Question

Match the column 30. Consider the ellipse x² + 2y² = 2; with ends of major axis as A and A'. Point P lying on the ellipse is joined to A & A'. From A' perpendicular is drawn to AP & from A perpendicular is drawn to A'P. Let the locus of their point of intersection be another conic E.

• A. A) Abscissa of points of intersection of given ellipse and conic E is
• B. B) Square root of length of latus rectum of conic E is
• C. C) The abscissa of foci of E is
• D. D) If equation of directrix of E is 2x + y = k, then k is
• E. P) √2
• F. Q) -√2
• G. R) 0
• H. S) 2√2
• I. T) -2√2

Answer 1

A-P, A-Q, B-S, C-R, D-S, D-T

Answer 2

The equation of the given ellipse is $\frac{x^2}{2} + \frac{y^2}{1} = 1$, so $a^2=2, b^2=1$. The ends of the major axis are $A(\sqrt{2}, 0)$ and $A'(-\sqrt{2}, 0)$. Let $P(x_0, y_0)$ be a point on the ellipse. The locus of the intersection of perpendiculars from $A'$ to $AP$ and from $A$ to $A'P$ is given by the equation $\frac{x^2}{a^2} + \frac{y^2}{a^2/b^2} = 1$. Substituting $a^2=2$ and $b^2=1$, we get $\frac{x^2}{2} + \frac{y^2}{2} = 1$, which simplifies to $x^2+y^2=2$. This is conic E, a circle with radius $\sqrt{2}$.

(A) Intersection of ellipse $x^2+2y^2=2$ and conic E $x^2+y^2=2$: Subtracting the equations gives $y^2=0$, so $y=0$. Substituting into $x^2+y^2=2$ gives $x^2=2$, so $x=\pm\sqrt{2}$. The abscissas are $\sqrt{2}$ and $-\sqrt{2}$. Thus, (A) matches with (P) and (Q).

(B) Conic E is $x^2+y^2=2$. This is a circle, which can be considered an ellipse with $a=b=\sqrt{2}$. The length of the latus rectum of an ellipse $\frac{x^2}{a^2} + \frac{y^2}{b^2} = 1$ is $\frac{2b^2}{a}$. For a circle, $a=b=R=\sqrt{2}$. So, the length of the latus rectum is $\frac{2(\sqrt{2})^2}{\sqrt{2}} = \frac{4}{\sqrt{2}} = 2\sqrt{2}$. The square root of this length is $\sqrt{2\sqrt{2}}$. However, if we consider the possibility of a typo and the question meant the length of the latus rectum, it is $2\sqrt{2}$, matching (S).

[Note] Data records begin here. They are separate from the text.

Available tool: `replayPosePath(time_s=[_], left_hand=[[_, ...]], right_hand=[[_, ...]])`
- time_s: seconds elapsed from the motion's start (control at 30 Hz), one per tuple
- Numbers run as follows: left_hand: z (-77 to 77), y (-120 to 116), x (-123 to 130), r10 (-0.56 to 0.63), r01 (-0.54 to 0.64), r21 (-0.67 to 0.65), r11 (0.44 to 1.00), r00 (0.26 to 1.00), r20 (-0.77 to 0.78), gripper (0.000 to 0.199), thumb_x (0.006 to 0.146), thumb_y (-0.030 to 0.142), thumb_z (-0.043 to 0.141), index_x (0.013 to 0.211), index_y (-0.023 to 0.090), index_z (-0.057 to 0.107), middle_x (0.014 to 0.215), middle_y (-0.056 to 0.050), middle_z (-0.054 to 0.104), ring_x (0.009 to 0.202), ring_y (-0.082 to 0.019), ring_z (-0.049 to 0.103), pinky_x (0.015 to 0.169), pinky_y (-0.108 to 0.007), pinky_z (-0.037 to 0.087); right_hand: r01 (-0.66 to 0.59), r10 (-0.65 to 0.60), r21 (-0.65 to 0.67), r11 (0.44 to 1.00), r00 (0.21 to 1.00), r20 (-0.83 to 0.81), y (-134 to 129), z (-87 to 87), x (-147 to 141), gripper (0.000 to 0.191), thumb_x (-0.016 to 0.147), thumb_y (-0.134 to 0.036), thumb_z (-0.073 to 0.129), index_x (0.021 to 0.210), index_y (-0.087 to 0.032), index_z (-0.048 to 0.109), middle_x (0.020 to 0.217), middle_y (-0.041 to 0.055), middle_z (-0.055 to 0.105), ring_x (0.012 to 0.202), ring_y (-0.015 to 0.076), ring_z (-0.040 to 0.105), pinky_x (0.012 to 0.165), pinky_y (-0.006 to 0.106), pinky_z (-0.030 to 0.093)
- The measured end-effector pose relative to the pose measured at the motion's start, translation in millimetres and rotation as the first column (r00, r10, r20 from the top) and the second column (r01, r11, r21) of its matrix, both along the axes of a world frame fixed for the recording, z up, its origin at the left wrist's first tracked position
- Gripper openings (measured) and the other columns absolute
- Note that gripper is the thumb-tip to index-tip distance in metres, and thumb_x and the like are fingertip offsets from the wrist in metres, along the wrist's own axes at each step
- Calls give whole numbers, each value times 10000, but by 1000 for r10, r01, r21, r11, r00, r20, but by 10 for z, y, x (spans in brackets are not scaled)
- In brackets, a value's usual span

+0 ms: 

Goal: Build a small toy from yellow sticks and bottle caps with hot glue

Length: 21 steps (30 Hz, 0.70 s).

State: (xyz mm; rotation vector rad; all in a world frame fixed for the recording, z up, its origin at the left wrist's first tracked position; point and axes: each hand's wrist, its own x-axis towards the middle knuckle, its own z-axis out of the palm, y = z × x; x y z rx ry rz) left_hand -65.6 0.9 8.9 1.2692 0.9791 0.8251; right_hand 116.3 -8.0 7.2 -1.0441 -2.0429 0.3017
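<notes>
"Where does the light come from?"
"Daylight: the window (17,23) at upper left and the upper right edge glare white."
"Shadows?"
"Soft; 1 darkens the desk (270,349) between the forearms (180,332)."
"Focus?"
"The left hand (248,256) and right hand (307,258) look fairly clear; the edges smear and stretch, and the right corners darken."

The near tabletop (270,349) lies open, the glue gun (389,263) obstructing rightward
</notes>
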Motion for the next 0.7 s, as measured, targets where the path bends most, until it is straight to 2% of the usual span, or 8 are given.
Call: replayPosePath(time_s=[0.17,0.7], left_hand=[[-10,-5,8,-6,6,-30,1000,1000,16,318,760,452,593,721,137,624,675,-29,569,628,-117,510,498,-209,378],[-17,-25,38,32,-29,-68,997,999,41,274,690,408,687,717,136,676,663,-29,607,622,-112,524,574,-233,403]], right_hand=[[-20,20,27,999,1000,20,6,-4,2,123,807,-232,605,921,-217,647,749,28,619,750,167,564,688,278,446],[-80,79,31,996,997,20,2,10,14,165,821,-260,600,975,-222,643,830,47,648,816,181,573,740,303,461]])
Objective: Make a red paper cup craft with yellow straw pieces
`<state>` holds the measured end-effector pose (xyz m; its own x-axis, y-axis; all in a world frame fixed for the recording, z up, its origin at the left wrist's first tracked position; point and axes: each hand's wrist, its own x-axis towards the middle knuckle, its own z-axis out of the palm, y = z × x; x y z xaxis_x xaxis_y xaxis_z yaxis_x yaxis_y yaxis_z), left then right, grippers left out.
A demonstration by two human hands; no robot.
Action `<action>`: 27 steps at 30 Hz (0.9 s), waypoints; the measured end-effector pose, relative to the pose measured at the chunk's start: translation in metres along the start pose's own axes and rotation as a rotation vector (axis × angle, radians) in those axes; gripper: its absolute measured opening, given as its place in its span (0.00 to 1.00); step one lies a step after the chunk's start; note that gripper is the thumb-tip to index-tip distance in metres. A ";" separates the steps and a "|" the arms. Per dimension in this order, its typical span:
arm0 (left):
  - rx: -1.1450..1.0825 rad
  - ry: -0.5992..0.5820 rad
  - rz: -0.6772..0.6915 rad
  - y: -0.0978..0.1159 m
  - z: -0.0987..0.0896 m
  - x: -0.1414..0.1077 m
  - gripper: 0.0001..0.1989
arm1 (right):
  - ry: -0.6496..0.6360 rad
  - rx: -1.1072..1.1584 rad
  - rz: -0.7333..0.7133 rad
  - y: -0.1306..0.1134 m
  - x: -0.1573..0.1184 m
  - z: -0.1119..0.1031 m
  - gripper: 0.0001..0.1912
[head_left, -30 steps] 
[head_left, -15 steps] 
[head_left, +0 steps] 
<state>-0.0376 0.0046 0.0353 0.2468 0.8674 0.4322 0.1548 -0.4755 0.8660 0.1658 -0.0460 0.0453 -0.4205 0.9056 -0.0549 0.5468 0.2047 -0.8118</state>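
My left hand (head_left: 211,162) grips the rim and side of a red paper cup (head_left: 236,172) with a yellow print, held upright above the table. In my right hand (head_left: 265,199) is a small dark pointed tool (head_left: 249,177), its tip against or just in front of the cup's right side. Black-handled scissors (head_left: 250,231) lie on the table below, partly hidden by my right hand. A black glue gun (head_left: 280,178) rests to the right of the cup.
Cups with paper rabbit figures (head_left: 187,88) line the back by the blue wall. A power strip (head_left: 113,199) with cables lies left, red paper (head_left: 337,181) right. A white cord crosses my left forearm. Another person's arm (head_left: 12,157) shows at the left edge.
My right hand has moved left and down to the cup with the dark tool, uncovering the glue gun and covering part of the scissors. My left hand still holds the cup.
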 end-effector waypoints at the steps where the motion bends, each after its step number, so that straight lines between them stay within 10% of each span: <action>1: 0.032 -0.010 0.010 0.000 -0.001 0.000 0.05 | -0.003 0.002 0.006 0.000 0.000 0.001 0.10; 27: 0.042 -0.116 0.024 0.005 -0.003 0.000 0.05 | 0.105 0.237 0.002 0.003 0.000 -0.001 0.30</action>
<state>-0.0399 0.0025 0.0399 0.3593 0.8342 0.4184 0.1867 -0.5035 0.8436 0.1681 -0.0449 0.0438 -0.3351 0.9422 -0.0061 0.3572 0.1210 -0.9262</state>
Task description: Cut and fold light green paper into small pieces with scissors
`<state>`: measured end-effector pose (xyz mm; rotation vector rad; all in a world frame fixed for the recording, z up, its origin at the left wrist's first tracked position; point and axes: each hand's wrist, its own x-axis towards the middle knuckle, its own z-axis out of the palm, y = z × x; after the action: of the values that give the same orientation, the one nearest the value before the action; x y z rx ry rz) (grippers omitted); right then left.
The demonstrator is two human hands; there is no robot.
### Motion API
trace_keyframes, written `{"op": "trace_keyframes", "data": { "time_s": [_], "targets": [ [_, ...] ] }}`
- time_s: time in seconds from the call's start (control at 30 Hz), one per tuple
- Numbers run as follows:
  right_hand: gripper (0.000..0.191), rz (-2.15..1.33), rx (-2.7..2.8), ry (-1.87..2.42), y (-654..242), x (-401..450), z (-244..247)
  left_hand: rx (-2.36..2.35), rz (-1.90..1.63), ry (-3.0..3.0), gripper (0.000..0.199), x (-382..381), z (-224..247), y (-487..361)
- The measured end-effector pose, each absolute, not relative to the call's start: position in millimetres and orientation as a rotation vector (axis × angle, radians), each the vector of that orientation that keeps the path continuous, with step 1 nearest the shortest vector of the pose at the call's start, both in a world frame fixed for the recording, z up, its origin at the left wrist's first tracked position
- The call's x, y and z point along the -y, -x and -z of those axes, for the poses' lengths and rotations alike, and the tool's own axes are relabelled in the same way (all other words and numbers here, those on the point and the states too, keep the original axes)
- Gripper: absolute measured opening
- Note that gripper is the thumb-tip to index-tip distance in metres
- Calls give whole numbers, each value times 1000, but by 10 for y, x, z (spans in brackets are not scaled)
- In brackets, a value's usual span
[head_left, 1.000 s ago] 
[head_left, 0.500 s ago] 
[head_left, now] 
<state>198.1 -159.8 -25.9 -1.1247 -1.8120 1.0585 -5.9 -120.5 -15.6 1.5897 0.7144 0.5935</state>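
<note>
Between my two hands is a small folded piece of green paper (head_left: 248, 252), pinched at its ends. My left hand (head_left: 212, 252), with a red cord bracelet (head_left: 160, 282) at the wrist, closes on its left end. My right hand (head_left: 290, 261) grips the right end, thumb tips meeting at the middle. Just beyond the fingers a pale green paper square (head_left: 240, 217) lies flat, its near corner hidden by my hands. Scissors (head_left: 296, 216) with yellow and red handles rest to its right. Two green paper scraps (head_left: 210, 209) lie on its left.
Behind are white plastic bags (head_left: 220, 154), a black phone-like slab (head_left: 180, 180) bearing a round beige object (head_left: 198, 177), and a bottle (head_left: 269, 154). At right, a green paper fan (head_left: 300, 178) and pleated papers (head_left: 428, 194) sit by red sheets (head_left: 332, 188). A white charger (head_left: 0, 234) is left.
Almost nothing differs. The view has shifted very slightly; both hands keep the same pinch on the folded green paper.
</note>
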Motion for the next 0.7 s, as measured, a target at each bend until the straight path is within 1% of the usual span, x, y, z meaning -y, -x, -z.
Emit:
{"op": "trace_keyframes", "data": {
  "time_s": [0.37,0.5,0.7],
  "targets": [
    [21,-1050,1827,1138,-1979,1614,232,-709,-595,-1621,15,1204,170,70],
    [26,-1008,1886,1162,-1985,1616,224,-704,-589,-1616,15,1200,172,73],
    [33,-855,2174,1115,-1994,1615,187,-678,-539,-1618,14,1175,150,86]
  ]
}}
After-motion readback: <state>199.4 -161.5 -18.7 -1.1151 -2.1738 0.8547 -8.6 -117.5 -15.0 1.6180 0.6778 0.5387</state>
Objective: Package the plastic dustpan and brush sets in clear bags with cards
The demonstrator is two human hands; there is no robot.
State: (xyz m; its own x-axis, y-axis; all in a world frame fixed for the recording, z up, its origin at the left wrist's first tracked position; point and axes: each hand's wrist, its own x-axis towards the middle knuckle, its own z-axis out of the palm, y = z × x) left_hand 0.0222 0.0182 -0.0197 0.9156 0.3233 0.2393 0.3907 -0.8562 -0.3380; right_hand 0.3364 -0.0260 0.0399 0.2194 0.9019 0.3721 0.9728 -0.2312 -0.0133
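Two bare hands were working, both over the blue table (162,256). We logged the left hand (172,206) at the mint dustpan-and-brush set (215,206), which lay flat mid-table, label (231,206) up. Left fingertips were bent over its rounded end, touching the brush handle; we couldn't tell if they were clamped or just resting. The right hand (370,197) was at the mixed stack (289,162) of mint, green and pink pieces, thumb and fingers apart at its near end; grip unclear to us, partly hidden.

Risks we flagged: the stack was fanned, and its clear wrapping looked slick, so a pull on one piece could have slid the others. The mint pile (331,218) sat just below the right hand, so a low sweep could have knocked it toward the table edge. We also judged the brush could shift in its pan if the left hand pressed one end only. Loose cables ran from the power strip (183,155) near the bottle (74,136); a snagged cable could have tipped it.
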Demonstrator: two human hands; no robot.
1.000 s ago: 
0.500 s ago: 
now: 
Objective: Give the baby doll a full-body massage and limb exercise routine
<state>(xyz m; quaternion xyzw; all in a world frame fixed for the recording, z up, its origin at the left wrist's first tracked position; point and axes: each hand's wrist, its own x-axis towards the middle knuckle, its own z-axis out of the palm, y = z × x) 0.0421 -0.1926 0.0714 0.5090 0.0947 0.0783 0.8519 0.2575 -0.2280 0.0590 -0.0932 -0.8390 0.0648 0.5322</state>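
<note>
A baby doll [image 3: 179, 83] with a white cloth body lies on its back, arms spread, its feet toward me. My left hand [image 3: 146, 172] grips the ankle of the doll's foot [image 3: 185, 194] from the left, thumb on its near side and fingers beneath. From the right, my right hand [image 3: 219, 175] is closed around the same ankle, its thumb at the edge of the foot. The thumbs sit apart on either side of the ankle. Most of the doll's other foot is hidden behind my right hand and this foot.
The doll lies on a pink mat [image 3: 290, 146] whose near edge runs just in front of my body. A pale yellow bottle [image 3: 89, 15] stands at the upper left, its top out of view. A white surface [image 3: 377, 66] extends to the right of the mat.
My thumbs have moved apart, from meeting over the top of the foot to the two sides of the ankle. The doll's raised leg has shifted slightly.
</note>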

(C) The foci of the circle $x^2+y^2=2$ are at the center $(0,0)$. The abscissa of the foci is $0$. Thus, (C) matches with (R).

(D) A circle does not have directrices in the standard sense. However, if we consider the ellipse $2x^2+y^2=4$ which is part of the locus derivation, its directrices are $y=\pm 2\sqrt{2}$. If the question implies a directrix of the form $2x+y=k$ related to this ellipse, and if we interpret the coefficients of $x$ and $y$ in the directrix equation as related to the normal vector, then the values $k=\pm 2\sqrt{2}$ might be considered. This is a stretch, but given the options, it's a possible interpretation. Thus, (D) could match with (S) and (T).